Author: Graham Moore
Genre: Mystery/Thriller
Publisher: Random House
Publication Date: February 18, 2020
Book Description: One juror changed the verdict. What if she was wrong?From the Academy Award–winning screenwriter of The Imitation Game and bestselling author of The Last Days of Night. . . .
“Exhilarating . . . a fiendishly slippery game of cat-and-mouse suspense and a provocative, urgent inquiry into American justice (and injustice) in the twenty-first century.”—A. J. Finn, #1 New York Times bestselling author of The Woman in the Window
It’s the most sensational case of the decade. Fifteen-year-old Jessica Silver, heiress to a billion-dollar real estate fortune, vanishes on her way home from school, and her teacher, Bobby Nock, a twenty-five-year-old African American man, is the prime suspect. The subsequent trial taps straight into America’s most pressing preoccupations: race, class, sex, law enforcement, and the lurid sins of the rich and famous.
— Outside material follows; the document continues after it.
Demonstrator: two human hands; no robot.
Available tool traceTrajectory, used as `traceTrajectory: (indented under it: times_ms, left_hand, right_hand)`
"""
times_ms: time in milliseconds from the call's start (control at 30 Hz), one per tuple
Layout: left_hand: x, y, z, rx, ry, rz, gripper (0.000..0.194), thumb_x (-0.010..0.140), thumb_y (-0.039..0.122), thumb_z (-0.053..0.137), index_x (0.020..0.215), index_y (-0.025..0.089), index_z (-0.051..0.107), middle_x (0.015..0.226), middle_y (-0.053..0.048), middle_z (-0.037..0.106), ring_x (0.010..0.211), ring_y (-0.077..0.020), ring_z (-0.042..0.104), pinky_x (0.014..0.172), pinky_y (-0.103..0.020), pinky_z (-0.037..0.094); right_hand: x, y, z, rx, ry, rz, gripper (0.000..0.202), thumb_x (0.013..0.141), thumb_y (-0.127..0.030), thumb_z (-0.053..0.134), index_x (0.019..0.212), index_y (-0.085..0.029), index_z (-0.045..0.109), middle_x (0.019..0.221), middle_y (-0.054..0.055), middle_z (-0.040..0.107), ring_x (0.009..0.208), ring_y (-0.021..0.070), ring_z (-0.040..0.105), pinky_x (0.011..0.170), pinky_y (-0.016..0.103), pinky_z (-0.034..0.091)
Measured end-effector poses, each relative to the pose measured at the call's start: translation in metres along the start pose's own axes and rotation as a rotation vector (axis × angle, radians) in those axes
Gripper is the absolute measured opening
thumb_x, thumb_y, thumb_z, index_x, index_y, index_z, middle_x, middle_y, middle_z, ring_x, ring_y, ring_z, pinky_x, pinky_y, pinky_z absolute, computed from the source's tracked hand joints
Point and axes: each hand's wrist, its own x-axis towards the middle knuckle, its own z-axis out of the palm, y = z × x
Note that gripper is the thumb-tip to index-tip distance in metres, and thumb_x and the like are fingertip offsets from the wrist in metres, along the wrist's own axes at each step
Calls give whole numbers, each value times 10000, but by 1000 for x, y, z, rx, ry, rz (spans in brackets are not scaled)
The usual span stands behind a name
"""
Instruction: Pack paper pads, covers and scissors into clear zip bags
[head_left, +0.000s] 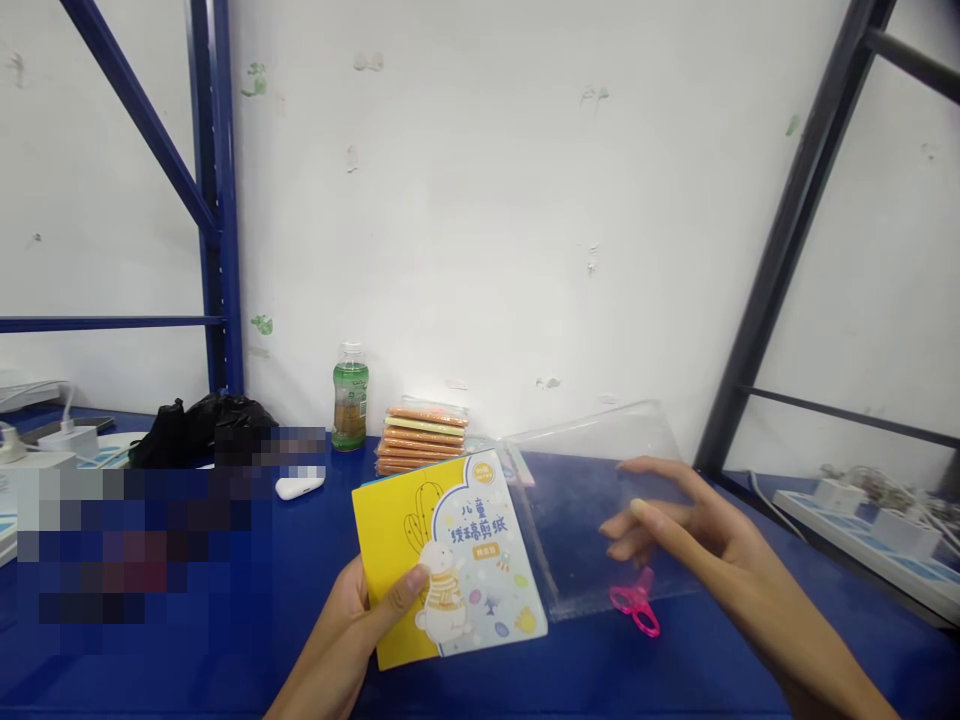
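Observation:
My left hand (386, 605) grips a square paper-cutting booklet (480, 560), thumb on the front and fingers behind. Its cover is yellow and pale blue, with a cactus outline, a white bear and Chinese lettering. Just right of it a clear plastic sleeve (570, 520) stands tilted above the table. My right hand (682, 520) is at the sleeve's right side, thumb and fingers loosely bent about the film; the exact contact is hard to see. Pink scissors (637, 605) lie on the table below my right fingers, partly seen through the sleeve.
Behind the booklet sits a stack of orange wrapped packets (420, 440), beside a green-labelled bottle (350, 400). A white case (300, 485) and black plastic bag (202, 425) lie left on the blue table (315, 560). Power strips (870, 540) and blue rack posts (217, 200) flank the space.

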Motion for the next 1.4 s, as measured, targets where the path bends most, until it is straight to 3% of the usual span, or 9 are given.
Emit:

It’s an open-and-shut case for the prosecution, and a quick conviction seems all but guaranteed—until Maya Seale, a young woman on the jury, convinced of Nock’s innocence, persuades the rest of the jurors to return the verdict of not guilty, a controversial decision that will change all their lives forever.
Flash forward ten years. A true-crime docuseries reassembles the jury, with particular focus on Maya, now a defense attorney herself. When one of the jurors is found dead in Maya’s hotel room, all evidence points to her as the killer. Now, she must prove her own innocence—by getting to the bottom of a case that is far from closed.
As the present-day murder investigation weaves together with the story of what really happened during their deliberation, told by each of the jurors in turn, the secrets they have all been keeping threaten to come out—with drastic consequences for all involved.
Rating: 4 stars
Review: An extremely clever procedural, that I did not want to put this down. Ten years ago the trial of the century took place, and ten years later the jurors of that trial meet for a television reunion.
Maya is your central character. She was a juror on a trial, and when it came down to the decision she was the only holdout of not guilty. She slowly persuades the jury to her side and the defendant a young African American man was found not guilty.
We go forward to present time, Maya is a lawyer now, and she is asked to participate is a documentary with the jury of of this trial. On the first evening, one of the other juror’s is found dead in her room. This juror was the only one that positive that the defendant was guilty on that Jury.
What ensues a thriller of a book. The story’s chapters alternate between present and ten years ago during the trial from the point of view of each juror. This is a book that once you think you figured it out, another twist happens. The author does a wonderful job keeping these twists to the very last chapter.
I had a ton of fun reading this. This felt very locked room as far as the mystery goes, but the pool of suspects is so vast it did not feel “locked room”. I think if you are fans of Agatha Christie you will love this book. This book is so much more than this mystery, he provides for discussion of race and how it affects trials, and ones that are close to the case, great for book club discussions.
Thank you NetGalley and Random House for an Advanced Reader’s Copy of this book in exchange for an honest review.